[[ AVAILABLE DATA open ]]

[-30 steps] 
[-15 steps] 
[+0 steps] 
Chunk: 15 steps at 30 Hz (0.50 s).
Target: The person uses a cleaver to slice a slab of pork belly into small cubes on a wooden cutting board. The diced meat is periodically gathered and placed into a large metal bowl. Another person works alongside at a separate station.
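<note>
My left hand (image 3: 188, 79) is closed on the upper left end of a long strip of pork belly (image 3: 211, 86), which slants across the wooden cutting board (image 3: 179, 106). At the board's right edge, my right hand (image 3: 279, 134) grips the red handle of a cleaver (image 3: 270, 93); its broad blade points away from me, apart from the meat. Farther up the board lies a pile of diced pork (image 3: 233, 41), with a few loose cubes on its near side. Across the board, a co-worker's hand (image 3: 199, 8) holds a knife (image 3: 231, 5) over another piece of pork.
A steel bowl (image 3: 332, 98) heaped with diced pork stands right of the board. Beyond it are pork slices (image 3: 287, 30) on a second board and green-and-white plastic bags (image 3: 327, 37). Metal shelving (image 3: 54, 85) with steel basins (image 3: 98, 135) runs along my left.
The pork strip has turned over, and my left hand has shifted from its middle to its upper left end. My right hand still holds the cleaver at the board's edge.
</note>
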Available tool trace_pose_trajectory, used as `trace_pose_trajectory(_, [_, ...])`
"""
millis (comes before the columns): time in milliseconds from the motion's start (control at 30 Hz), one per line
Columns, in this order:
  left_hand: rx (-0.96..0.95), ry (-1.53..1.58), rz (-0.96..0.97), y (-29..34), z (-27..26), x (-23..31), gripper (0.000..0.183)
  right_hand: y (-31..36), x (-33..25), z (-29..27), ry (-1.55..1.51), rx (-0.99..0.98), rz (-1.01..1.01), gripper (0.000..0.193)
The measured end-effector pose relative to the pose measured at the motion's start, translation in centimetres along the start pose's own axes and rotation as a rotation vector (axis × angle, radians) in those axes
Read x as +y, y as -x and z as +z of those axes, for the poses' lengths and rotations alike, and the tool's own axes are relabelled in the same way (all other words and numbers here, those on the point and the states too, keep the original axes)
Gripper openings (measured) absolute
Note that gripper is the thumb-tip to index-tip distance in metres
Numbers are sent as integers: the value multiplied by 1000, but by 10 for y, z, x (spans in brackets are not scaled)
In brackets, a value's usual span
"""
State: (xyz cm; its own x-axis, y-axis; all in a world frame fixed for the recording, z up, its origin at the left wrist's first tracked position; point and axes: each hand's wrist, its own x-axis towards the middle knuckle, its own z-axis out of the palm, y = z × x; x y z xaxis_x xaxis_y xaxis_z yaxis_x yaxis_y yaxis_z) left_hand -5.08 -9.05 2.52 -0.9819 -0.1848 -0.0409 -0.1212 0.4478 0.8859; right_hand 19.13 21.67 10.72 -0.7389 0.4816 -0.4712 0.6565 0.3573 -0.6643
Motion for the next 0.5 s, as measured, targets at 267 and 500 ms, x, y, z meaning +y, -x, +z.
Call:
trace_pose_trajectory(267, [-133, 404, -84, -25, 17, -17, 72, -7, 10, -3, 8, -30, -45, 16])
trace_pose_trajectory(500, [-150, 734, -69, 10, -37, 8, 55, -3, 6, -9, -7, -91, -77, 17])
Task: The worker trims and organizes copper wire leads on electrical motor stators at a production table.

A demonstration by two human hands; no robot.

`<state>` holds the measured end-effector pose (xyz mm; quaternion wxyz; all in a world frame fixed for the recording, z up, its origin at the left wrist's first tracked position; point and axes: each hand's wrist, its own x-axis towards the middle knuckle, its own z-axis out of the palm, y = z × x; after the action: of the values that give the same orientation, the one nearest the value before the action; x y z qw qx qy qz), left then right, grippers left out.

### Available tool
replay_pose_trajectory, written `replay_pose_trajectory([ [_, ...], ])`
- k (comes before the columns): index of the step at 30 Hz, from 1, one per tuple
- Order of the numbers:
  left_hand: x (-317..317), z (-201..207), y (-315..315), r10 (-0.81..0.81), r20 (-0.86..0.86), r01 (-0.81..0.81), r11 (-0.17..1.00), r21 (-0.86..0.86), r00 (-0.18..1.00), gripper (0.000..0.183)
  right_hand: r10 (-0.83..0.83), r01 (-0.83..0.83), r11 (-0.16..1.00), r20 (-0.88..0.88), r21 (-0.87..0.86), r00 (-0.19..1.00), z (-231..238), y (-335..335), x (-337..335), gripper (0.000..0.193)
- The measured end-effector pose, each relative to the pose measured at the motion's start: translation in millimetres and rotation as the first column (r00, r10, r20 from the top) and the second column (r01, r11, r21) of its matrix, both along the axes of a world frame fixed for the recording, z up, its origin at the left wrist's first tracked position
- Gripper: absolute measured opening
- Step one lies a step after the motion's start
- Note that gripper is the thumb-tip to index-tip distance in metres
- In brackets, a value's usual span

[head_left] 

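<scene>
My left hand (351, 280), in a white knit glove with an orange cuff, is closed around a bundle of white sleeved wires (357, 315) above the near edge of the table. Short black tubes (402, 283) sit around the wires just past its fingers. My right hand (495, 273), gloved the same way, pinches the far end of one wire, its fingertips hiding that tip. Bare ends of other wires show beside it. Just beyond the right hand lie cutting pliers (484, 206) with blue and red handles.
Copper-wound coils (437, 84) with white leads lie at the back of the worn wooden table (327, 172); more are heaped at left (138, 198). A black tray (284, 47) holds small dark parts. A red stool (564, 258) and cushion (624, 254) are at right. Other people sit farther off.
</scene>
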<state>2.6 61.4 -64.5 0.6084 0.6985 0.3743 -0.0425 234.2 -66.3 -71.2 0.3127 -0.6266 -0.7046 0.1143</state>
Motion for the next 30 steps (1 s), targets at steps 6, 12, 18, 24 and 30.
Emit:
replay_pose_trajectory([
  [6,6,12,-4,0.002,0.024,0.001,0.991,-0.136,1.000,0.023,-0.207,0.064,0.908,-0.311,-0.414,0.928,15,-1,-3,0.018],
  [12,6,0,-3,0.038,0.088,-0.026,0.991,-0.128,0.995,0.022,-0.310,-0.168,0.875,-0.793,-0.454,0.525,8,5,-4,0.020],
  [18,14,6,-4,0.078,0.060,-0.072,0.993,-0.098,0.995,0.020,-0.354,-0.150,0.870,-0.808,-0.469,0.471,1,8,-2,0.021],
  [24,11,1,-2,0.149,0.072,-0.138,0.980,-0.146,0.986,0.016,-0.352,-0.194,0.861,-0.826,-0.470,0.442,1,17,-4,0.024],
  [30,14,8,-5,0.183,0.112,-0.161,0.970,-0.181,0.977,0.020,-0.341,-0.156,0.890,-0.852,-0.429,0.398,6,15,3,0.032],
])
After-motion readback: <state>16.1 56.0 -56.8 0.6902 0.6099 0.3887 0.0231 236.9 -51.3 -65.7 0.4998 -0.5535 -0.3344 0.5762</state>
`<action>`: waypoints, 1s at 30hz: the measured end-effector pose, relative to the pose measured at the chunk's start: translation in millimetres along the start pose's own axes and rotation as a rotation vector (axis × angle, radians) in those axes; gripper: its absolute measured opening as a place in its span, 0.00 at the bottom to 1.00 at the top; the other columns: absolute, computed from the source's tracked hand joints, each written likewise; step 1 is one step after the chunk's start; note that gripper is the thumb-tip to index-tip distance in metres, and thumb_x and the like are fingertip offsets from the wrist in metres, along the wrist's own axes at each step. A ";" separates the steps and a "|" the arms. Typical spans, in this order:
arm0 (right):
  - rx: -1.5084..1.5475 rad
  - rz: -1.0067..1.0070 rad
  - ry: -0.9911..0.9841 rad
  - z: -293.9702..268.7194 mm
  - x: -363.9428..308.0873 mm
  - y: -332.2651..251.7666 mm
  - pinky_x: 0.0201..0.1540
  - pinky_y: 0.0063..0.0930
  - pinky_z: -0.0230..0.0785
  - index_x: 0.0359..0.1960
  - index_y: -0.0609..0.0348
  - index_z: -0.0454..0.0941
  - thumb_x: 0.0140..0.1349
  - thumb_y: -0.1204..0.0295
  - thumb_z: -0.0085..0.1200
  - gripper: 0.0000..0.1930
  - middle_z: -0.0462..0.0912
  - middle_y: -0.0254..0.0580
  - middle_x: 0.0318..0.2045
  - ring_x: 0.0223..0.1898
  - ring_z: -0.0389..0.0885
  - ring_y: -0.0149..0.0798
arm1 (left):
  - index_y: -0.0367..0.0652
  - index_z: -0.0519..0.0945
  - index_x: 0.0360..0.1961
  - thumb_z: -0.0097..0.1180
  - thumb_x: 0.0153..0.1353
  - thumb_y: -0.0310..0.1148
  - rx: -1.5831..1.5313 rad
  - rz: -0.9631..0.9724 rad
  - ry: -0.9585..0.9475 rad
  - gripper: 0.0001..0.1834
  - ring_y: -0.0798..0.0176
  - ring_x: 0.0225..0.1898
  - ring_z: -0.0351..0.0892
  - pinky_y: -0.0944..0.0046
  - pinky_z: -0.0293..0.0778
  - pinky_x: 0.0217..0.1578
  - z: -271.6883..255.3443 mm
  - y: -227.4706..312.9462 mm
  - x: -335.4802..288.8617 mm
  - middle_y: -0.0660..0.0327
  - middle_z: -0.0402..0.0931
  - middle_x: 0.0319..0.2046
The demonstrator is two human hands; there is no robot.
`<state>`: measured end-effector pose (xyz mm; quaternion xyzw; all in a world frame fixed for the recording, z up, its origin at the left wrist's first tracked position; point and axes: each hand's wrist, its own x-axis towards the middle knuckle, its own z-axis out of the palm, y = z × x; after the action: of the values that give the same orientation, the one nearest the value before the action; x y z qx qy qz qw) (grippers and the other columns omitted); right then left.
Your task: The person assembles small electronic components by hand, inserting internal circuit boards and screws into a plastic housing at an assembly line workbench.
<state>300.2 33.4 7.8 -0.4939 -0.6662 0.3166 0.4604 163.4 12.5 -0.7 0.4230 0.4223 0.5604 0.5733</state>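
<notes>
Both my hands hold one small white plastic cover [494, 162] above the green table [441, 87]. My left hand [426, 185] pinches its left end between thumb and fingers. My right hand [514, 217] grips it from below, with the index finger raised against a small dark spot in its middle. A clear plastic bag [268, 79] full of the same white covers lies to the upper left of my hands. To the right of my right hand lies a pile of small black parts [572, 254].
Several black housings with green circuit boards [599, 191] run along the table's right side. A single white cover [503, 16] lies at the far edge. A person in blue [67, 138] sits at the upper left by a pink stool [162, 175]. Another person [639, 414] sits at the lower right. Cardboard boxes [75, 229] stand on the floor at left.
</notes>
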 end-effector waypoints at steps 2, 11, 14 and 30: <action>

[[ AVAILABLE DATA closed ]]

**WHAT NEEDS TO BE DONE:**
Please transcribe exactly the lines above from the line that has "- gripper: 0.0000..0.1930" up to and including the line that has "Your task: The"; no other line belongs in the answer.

**ANSWER FOR THE TASK:**
  - gripper: 0.0000..0.1930
  - middle_z: -0.0462..0.0912
  - middle_y: -0.0254..0.0580
  - middle_x: 0.0318..0.2045
  - ring_x: 0.0223..0.1898
  - ring_z: -0.0389..0.0885
  - ring_y: -0.0149..0.0798
arm1 (left):
  - index_y: -0.0367..0.0652
  - index_z: -0.0519..0.0945
  - index_x: 0.0360..0.1961
  - thumb_z: -0.0097..0.1180
  - thumb_x: 0.0153..0.1353
  - thumb_y: -0.0310..0.1148
  - rx: -1.5831..1.5313 rad
  - rz: -0.9631..0.9724 rad
  - ry: -0.9585..0.9475 rad
  - gripper: 0.0001..0.1834
  - ring_y: -0.0798..0.0176
  - ring_x: 0.0225..0.1898
  - ring_z: -0.0351..0.0892
  - pinky_y: -0.0944..0.0046
  - pinky_z: -0.0293..0.0778
  - pinky_x: 0.0217..0.1578
  - z: -271.6883..255.3443 mm
  - y: -227.4706..312.9462 mm
  - x: -335.4802..288.8617 mm
  - middle_y: -0.0660..0.0327
  - middle_z: -0.0402..0.0931
  - middle_x: 0.0319..0.2046
The demonstrator is two human hands; there is no robot.
`<state>`: measured end-effector pose (xyz mm; quaternion xyzw; all in a world frame fixed for the recording, z up, its origin at the left wrist's first tracked position; point and axes: each hand's wrist, its own x-axis towards the middle knuckle, its own z-axis out of the palm, y = z × x; after the action: of the values that give the same orientation, the one nearest the value before the action; x y z qx qy qz qw) (grippers and the other columns omitted); right then left.
Your task: The person assembles small electronic components by hand, inserting internal circuit boards and screws into a plastic housing at an assembly line workbench.

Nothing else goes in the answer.